__EXERCISE__
In the data below, one line contains "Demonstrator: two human" and a later one contains "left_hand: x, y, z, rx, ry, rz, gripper". Print both, with every line between them, exactly and alone.

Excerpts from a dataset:
#####

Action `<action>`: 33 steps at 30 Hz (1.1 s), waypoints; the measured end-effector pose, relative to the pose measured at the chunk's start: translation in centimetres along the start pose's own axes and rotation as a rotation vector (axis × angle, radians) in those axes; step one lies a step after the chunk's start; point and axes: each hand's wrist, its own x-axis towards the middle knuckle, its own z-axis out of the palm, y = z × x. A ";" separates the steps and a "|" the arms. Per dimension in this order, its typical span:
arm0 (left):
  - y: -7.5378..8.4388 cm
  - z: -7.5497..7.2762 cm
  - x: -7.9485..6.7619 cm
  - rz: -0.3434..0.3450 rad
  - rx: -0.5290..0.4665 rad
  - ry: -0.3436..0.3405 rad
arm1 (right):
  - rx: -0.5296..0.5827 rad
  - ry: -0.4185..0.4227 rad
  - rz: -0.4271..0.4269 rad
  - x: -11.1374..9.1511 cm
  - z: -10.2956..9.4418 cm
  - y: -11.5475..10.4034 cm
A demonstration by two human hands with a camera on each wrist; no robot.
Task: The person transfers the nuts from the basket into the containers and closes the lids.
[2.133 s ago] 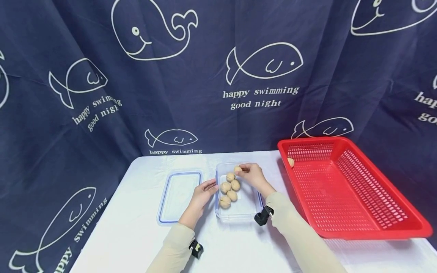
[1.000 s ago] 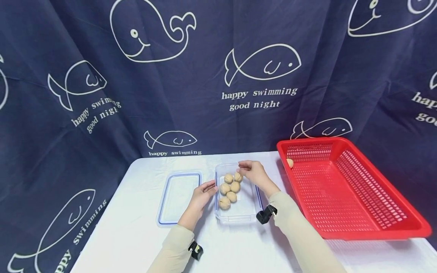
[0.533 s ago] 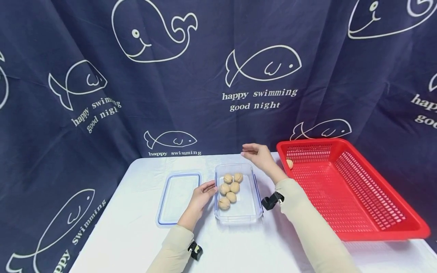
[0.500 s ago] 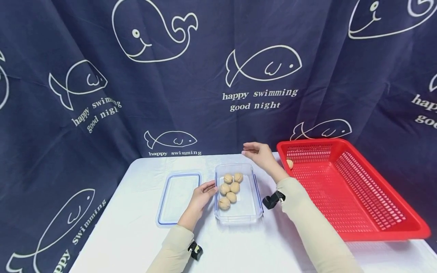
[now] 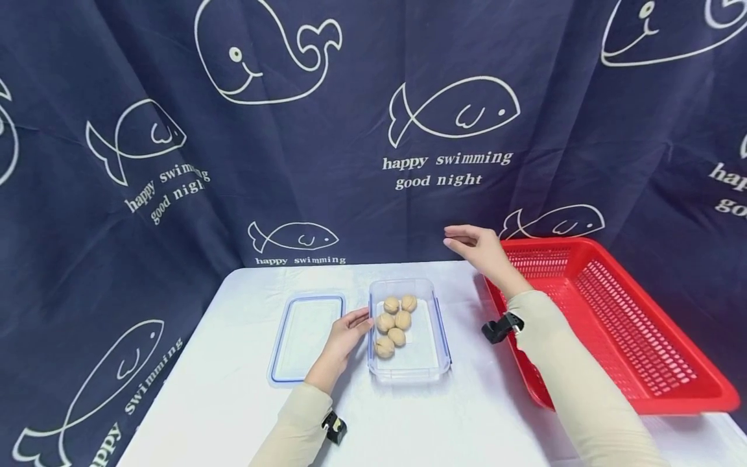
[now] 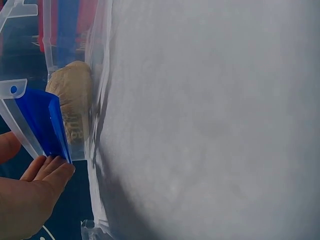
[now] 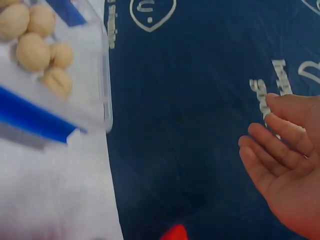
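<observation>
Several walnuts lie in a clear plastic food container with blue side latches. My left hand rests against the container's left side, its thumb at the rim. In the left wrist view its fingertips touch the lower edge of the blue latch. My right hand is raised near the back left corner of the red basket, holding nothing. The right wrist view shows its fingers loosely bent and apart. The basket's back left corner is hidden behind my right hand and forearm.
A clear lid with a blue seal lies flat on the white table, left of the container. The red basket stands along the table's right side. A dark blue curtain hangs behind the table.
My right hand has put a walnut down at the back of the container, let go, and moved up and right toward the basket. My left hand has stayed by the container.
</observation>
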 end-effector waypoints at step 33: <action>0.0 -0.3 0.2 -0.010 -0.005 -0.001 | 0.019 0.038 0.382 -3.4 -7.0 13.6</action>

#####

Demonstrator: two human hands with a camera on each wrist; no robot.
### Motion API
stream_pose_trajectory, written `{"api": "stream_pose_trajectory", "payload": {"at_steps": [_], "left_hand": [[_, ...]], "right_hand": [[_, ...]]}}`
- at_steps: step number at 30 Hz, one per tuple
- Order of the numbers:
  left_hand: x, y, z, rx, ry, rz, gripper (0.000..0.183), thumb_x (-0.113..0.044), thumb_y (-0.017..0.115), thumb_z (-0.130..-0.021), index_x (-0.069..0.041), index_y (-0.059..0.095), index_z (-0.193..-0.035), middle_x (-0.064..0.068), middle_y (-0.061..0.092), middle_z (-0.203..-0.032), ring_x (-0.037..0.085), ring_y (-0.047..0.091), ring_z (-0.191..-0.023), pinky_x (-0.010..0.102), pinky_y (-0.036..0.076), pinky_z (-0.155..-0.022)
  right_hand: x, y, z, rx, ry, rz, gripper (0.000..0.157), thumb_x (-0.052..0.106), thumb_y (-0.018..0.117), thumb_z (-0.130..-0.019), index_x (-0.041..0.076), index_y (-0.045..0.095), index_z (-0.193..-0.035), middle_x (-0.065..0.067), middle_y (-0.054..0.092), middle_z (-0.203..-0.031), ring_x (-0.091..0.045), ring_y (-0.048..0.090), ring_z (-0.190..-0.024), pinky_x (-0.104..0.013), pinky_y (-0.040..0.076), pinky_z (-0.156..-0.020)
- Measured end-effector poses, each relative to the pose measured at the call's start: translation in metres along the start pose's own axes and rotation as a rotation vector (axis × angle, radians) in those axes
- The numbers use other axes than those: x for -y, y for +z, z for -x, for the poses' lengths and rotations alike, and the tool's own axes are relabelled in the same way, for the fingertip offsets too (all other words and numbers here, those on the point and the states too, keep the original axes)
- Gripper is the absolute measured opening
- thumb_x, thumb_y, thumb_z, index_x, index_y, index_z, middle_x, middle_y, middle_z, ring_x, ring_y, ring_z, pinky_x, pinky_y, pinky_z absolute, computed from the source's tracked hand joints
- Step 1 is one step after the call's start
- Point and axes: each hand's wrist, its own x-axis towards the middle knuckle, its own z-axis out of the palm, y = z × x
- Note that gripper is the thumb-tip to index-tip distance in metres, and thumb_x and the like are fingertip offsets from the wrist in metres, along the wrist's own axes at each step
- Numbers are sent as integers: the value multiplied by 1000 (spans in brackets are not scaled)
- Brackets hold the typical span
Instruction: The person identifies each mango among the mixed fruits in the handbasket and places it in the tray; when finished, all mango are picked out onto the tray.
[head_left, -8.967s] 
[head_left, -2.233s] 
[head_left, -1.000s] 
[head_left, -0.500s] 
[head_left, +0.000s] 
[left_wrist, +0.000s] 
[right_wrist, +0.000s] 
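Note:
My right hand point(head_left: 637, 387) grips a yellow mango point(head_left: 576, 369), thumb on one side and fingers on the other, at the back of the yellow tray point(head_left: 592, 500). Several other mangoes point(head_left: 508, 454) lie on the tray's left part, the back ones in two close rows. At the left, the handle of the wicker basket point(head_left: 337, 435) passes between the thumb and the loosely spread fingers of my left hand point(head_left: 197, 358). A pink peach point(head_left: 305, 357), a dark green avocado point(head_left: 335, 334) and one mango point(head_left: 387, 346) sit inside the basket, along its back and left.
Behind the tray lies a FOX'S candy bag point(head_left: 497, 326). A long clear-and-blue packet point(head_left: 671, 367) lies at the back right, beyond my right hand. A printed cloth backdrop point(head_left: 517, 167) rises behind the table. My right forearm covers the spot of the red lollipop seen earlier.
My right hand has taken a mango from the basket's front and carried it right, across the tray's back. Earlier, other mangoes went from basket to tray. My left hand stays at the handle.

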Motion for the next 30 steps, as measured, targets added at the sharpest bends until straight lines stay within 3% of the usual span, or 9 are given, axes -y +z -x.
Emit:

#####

__SOLUTION FOR THIS PROBLEM__
Demonstrator: two human hands with a camera on each wrist; no robot.
### Motion API
stream_pose_trajectory, written `{"api": "stream_pose_trajectory", "payload": {"at_steps": [_], "left_hand": [[_, ...]], "right_hand": [[_, ...]]}}`
- at_steps: step number at 30 Hz, one per tuple
- Order of the numbers:
  left_hand: x, y, z, rx, ry, rz, gripper (0.000..0.183), thumb_x (-0.113..0.044), thumb_y (-0.017..0.115), thumb_z (-0.130..-0.021), index_x (-0.069..0.041), index_y (-0.059..0.095), index_z (-0.193..-0.035), middle_x (-0.064..0.068), middle_y (-0.061..0.092), middle_z (-0.203..-0.032), ring_x (-0.037..0.085), ring_y (-0.047..0.091), ring_z (-0.191..-0.023), pinky_x (-0.010..0.102), pinky_y (-0.036..0.076), pinky_z (-0.155..-0.022)

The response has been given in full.